Whether this stuck with you because it was the final question from one of your very few real friends, because it was truly one the best days in your marriage or because it made you laugh wasn’t clear. But it did; it stuck. It was sticking like a rusty needle today—not life-ending stuff, but enough to make a man want to cry.
Bern is dying was the look Nadine gave you. Fuck her. Did you mean that? Nothing was comprehensible.
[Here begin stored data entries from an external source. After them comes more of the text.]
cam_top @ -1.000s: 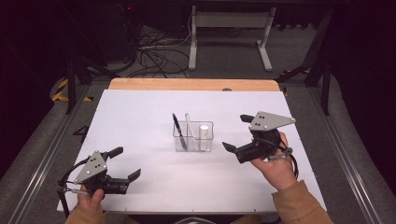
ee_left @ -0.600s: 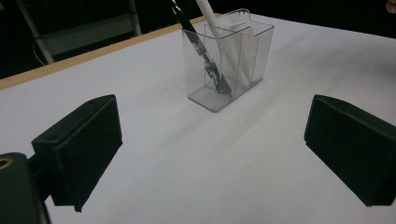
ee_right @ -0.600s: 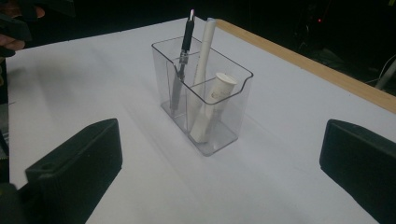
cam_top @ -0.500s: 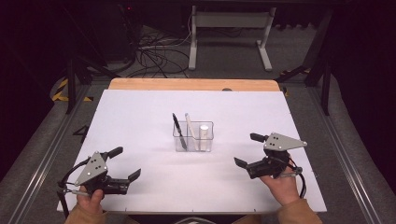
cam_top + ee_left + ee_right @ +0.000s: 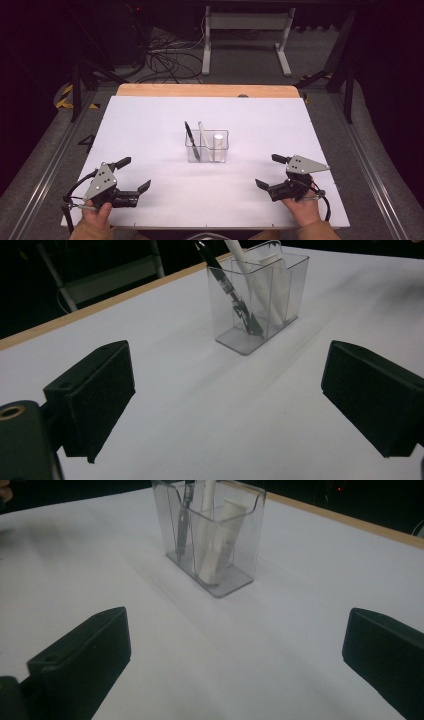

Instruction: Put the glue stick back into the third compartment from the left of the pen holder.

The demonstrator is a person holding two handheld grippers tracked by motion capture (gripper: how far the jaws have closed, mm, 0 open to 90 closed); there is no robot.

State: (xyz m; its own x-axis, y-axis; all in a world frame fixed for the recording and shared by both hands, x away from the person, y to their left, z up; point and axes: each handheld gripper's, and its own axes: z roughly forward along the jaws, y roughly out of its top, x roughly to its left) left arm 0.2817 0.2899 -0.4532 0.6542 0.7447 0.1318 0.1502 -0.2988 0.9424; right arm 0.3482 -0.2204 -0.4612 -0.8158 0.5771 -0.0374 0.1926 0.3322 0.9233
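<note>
The left gripper [image 5: 131, 176], held in a hand [image 5: 95, 214] at the near left corner of the table, rests low over the white tabletop [image 5: 150, 125] with its 2 black jaws spread wide and nothing between them. At the near right, the right gripper [image 5: 270, 172] sits in the other hand [image 5: 301, 207], its jaws likewise parted and empty, its grey 3-cornered plate [image 5: 304, 164] on top. Both tools point inward toward the middle of the table, each well apart from a clear plastic organizer [image 5: 208, 147] that stands upright there between them. The left gripper view looks across bare white surface to the organizer [image 5: 260, 295]; a black pen [image 5: 227, 285] leans in its nearer compartment, and a white pen [image 5: 250, 275] leans beside it. In the right gripper view, a white tube [image 5: 231, 525] stands in the organizer [image 5: 212, 535] next to the white pen [image 5: 206, 530], with the black pen [image 5: 185, 515] in the far compartment. A wooden strip [image 5: 207, 90] edges the table's far side.
</note>
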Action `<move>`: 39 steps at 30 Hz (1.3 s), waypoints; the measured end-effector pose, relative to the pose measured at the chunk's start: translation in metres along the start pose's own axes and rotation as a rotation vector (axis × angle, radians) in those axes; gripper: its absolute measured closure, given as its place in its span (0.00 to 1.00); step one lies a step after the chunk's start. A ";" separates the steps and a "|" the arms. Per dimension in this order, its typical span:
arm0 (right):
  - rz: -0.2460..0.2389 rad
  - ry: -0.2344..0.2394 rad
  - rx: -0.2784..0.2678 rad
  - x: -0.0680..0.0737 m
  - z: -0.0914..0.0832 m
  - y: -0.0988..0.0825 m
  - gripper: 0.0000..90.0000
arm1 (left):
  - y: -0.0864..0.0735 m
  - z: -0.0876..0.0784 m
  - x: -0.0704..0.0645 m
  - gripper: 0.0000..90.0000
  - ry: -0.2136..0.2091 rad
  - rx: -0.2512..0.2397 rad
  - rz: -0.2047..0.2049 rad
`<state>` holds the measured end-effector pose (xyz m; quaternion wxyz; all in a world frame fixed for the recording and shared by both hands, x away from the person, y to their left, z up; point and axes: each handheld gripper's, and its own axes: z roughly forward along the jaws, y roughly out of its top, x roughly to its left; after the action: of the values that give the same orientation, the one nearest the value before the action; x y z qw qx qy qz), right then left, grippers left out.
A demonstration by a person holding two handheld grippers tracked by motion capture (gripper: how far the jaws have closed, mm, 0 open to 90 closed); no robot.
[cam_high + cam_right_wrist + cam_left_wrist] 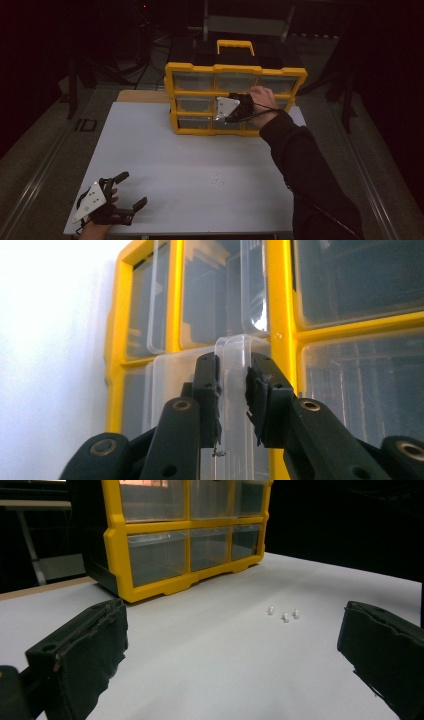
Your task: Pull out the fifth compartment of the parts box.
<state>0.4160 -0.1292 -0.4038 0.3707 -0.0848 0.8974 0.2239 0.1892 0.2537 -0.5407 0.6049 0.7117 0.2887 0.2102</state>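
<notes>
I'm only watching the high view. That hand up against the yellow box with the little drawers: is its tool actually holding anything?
Observer: Yes. The right gripper view shows the right gripper with its jaws pinched on a drawer's clear handle in the yellow organizer.
Operator: And those faint specks on the table?
Observer: In the left gripper view they are three small white pieces, lying close together.
Operator: Is the other tool near them?
Observer: The left gripper has its jaws wide open with nothing between them. The pieces lie farther ahead, untouched.
</notes>
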 end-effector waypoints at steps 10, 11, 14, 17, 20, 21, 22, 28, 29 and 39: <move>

She was great with real life, adult life. She was good with blood and guts and phone calls, leaking faucets, taxes, adolescent “issues” and pulling the trigger, or the plug, opposite actions with equally fatal consequences. The shotgun approach seemed far less cruel, to go out in a hail of buckshot, blood and screaming; it was the physical representation, the full-colour response to the event that was taking place inside, the brutal and messy adieu. Was it fair to pull a plug, empty a vial? It was the sedentary desk-bound Mister Nobody goodbye: the big fuck you.